Activity - Report the number of lines in the records below that hold "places", and leave out everything else.

Exercise material -
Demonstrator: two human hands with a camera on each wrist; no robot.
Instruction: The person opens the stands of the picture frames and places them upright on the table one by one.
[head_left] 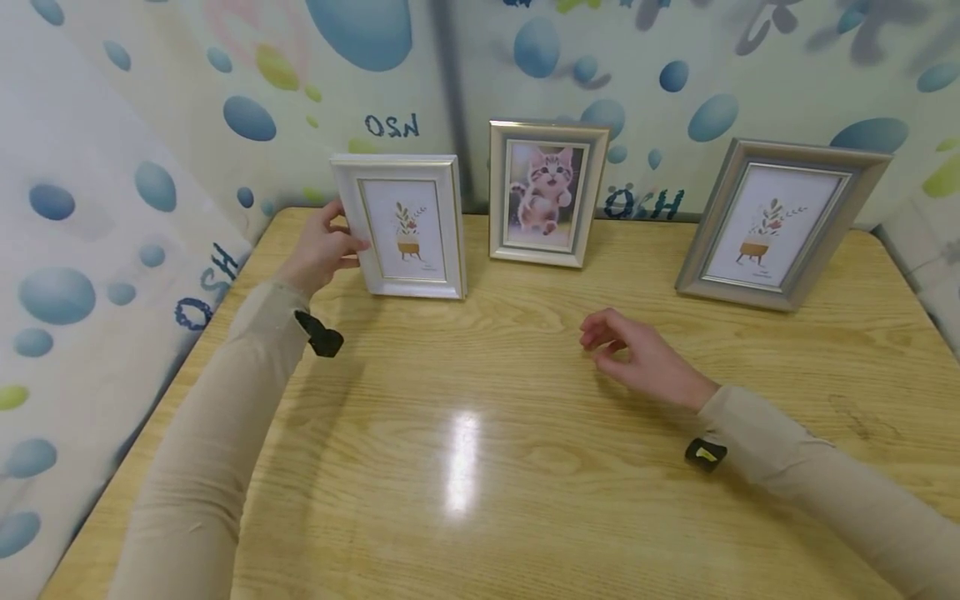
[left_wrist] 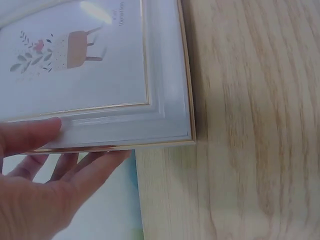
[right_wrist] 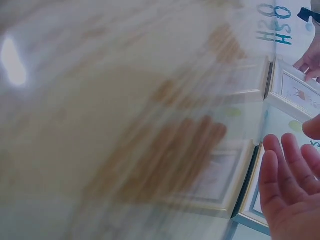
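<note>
My left hand (head_left: 324,250) grips the left side of a white picture frame (head_left: 456,225) that stands at the back left of the table. In the left wrist view the thumb (left_wrist: 35,134) presses on the front of the white border, and the other fingers go behind it. The frame holds a print of a potted plant (left_wrist: 75,50). My right hand (head_left: 637,354) hovers over the middle of the table with its fingers loosely bent and nothing in them. Nearest to it is a champagne-coloured frame (head_left: 540,254) with a kitten picture.
A grey-brown frame (head_left: 795,296) with a plant print stands at the back right. The wooden table (head_left: 525,500) reaches back to a wall (head_left: 480,83) patterned with blue dots. Another patterned wall (head_left: 112,250) runs along the left side.
</note>
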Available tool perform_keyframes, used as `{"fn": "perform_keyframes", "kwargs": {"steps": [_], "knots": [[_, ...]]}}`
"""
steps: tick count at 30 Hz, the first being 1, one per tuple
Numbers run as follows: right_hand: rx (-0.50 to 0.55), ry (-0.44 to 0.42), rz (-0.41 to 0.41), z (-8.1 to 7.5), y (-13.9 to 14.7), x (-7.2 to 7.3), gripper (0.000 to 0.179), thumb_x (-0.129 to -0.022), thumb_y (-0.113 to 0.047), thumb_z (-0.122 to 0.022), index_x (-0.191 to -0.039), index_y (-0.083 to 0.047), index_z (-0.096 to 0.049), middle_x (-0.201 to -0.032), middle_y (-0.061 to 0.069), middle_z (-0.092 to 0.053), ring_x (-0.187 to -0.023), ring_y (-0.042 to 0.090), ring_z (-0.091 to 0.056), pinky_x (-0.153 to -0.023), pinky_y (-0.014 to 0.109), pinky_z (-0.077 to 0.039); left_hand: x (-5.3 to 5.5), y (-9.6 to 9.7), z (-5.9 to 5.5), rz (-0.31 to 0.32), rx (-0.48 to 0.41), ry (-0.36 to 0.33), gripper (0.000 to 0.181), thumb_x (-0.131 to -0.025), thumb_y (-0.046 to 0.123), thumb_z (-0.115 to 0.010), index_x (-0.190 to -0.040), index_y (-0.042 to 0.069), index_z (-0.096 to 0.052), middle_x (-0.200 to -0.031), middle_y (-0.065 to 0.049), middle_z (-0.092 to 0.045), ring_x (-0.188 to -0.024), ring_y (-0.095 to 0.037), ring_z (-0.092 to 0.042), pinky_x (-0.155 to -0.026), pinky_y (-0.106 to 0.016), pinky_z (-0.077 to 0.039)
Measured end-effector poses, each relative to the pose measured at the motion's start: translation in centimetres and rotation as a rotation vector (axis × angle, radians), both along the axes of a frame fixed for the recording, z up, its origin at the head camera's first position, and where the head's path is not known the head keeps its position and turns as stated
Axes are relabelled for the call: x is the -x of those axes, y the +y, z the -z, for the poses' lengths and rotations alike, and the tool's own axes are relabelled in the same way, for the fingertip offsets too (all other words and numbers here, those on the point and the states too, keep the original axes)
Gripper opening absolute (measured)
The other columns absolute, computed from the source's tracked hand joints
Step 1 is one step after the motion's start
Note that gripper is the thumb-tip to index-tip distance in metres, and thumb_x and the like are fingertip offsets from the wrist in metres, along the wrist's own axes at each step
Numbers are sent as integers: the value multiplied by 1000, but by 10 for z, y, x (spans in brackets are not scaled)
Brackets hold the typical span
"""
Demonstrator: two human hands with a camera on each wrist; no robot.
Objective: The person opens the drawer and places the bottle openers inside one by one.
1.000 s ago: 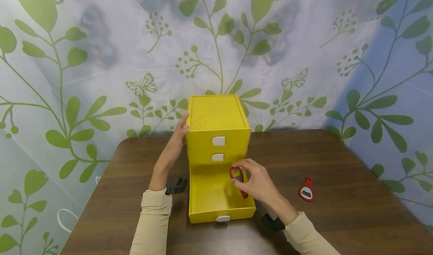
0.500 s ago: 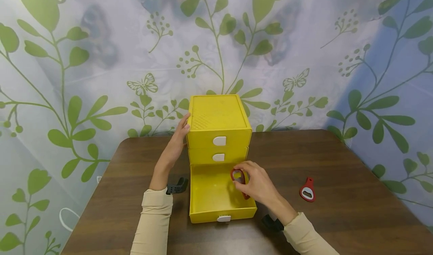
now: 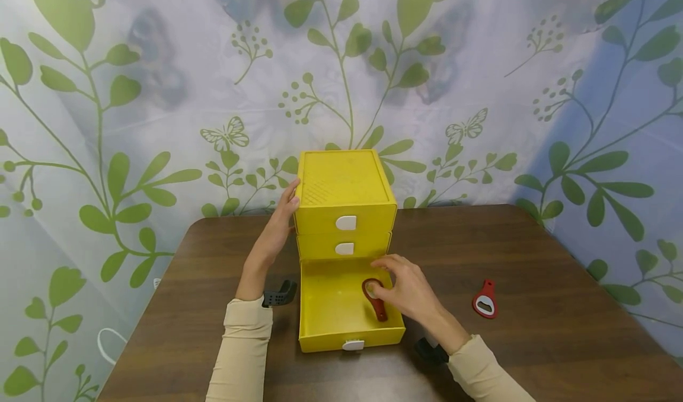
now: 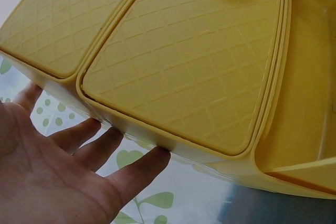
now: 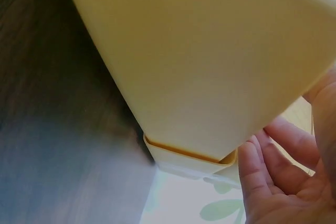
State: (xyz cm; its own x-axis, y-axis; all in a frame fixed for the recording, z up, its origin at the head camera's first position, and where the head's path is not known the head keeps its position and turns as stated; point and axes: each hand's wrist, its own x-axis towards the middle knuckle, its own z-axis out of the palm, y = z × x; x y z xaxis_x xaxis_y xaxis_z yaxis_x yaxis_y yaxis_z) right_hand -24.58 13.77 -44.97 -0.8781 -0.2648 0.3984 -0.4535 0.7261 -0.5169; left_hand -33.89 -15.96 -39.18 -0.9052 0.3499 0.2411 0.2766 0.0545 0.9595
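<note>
A red bottle opener (image 3: 380, 310) lies inside the pulled-out bottom drawer (image 3: 325, 295) of a yellow drawer unit (image 3: 344, 179), near its right wall. Over that wall reaches my right hand (image 3: 408, 286), thumb and fingers parted, the thumb overlapping the opener's ring in the head view. In the right wrist view the drawer's outer wall (image 5: 194, 66) hides the opener. My left hand (image 3: 274, 230) rests against the unit's left side; the left wrist view shows its fingertips (image 4: 157, 156) on the side wall, fingers extended. On the table, right of the unit, lies a second red bottle opener (image 3: 484, 301).
The two upper drawers, with white pull tabs (image 3: 345, 222), are closed. The unit stands on a dark wooden table (image 3: 453, 242) before a leaf-patterned cloth backdrop (image 3: 480, 64). A white cable loop (image 3: 109, 345) hangs beyond the table's left edge.
My right hand has let go of the bottle opener, its thumb and fingers spreading apart. The opener now lies lower in the drawer. The left hand keeps its place on the unit.
</note>
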Motion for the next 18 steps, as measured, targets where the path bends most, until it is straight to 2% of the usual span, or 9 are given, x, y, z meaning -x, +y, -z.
{"fn": "perform_keyframes", "kwargs": {"steps": [10,18], "knots": [[35,5,39,-6,12,3,40,-81,-17,-88,-117,-9,-74,-116,6,-72,-100,24,-68,-87,45,-59,1,0,1,1,0,2,58,-110,54,-31,-164,44,-13,-173,7,1,-160,-25,-6,-117,-75,-17],[58,10,55,-13,27,6,40,-83,-15,-85,-119,-4,-72,-117,11,-71,-104,34,-67,-90,54,-57,1,1,2,-1,7,11,56,-110,54,-31,-163,46,-14,-172,12,0,-160,-24,-6,-117,-75,-16]]}}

Solution to this exercise - 2